**STORED DATA**
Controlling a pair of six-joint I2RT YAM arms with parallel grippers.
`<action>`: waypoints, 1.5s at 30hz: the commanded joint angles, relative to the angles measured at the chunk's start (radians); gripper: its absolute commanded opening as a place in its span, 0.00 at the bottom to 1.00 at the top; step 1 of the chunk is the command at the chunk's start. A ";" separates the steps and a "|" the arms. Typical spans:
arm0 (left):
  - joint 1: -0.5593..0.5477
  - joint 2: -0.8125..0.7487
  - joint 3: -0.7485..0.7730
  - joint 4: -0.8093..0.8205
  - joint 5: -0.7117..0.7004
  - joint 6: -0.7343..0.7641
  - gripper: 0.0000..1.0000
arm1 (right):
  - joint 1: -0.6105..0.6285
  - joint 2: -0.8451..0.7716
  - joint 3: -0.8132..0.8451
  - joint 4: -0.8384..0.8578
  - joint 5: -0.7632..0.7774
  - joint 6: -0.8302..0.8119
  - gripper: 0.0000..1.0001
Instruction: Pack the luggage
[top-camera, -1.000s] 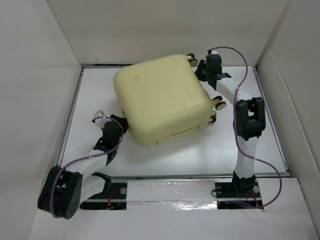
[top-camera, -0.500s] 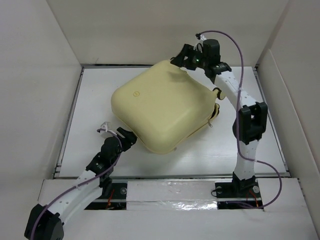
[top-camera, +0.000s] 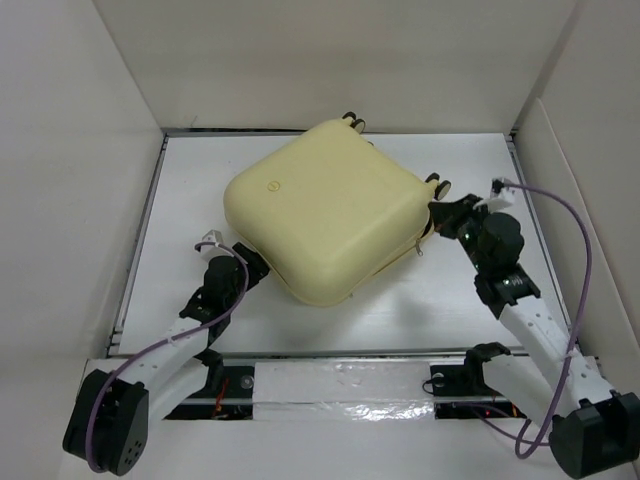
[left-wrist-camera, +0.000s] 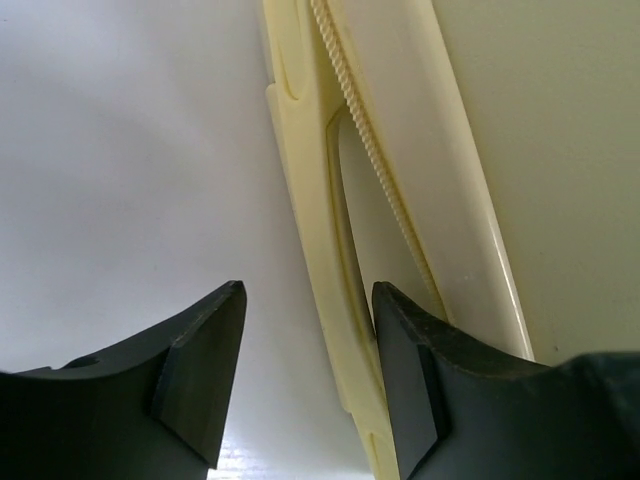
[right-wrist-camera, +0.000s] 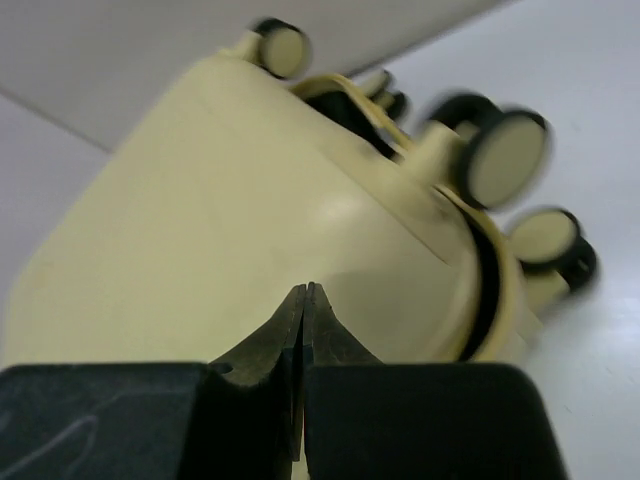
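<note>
The luggage (top-camera: 325, 215) is a pale yellow hard-shell suitcase lying flat and closed in the middle of the table, turned diagonally, with wheels (top-camera: 438, 184) on its right and back corners. My left gripper (top-camera: 254, 267) is open at its near-left edge. In the left wrist view the left gripper (left-wrist-camera: 305, 290) straddles a pale yellow side strip (left-wrist-camera: 305, 200) of the luggage (left-wrist-camera: 530, 150), with the right finger against it. My right gripper (top-camera: 441, 214) is shut and empty beside the right corner. In the right wrist view its tips (right-wrist-camera: 305, 290) point at the shell (right-wrist-camera: 200, 200) near the wheels (right-wrist-camera: 505, 155).
White walls enclose the table (top-camera: 500, 290) on the left, back and right. A metal rail (top-camera: 340, 380) with the arm bases runs along the near edge. Purple cables loop off both arms.
The luggage turned counterclockwise on the table. My right arm swung from the back corner to the luggage's right side. My left arm stretched out, then drew back beside the near-left edge.
</note>
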 joint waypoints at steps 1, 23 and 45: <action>0.010 0.035 0.046 0.129 0.057 0.042 0.50 | -0.019 -0.040 -0.151 -0.038 0.177 0.065 0.00; -0.127 0.075 -0.015 0.188 0.009 0.056 0.00 | -0.071 0.633 0.242 0.232 -0.151 -0.025 0.00; -0.361 0.033 0.106 0.062 -0.040 0.014 0.44 | -0.203 0.396 0.202 0.059 -0.352 -0.108 0.34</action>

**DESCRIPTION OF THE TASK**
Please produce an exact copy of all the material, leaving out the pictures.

**COMPLETED EXERCISE**
Controlling a pair of six-joint I2RT YAM arms with parallel grippers.
`<action>`: waypoints, 1.5s at 30hz: the commanded joint angles, relative to the angles measured at the chunk's start (radians); gripper: its absolute commanded opening as a place in its span, 0.00 at the bottom to 1.00 at the top; step 1 of the chunk is the command at the chunk's start. A ";" separates the steps and a "|" the arms. Typical spans:
arm0 (left):
  - joint 1: -0.5593..0.5477
  - joint 2: -0.8125..0.7487
  - joint 3: -0.7485..0.7730
  - joint 4: -0.8093..0.8205
  - joint 5: -0.7117..0.7004
  - joint 6: -0.7343..0.7641
  - gripper: 0.0000..1.0000
arm1 (right):
  - joint 1: -0.6105..0.6285
  - joint 2: -0.8451..0.7716
  - joint 3: -0.8132..0.8451
  - joint 4: -0.8384..0.8578
  - joint 5: -0.7632..0.7774
  - joint 6: -0.8302..0.8119
  - gripper: 0.0000..1.0001
Instruction: Pack the luggage
[top-camera, -1.000s] 
[top-camera, -0.500s] 
[top-camera, +0.000s] 
[left-wrist-camera, +0.000s] 
[right-wrist-camera, +0.000s] 
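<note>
The luggage (top-camera: 325, 215) is a pale yellow hard-shell suitcase lying flat and closed in the middle of the table, turned diagonally, with wheels (top-camera: 438, 184) on its right and back corners. My left gripper (top-camera: 254, 267) is open at its near-left edge. In the left wrist view the left gripper (left-wrist-camera: 305, 290) straddles a pale yellow side strip (left-wrist-camera: 305, 200) of the luggage (left-wrist-camera: 530, 150), with the right finger against it. My right gripper (top-camera: 441, 214) is shut and empty beside the right corner. In the right wrist view its tips (right-wrist-camera: 305, 290) point at the shell (right-wrist-camera: 200, 200) near the wheels (right-wrist-camera: 505, 155).
White walls enclose the table (top-camera: 500, 290) on the left, back and right. A metal rail (top-camera: 340, 380) with the arm bases runs along the near edge. Purple cables loop off both arms.
The luggage turned counterclockwise on the table. My right arm swung from the back corner to the luggage's right side. My left arm stretched out, then drew back beside the near-left edge.
</note>
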 joint waypoints at steps 1, 23 and 45: <action>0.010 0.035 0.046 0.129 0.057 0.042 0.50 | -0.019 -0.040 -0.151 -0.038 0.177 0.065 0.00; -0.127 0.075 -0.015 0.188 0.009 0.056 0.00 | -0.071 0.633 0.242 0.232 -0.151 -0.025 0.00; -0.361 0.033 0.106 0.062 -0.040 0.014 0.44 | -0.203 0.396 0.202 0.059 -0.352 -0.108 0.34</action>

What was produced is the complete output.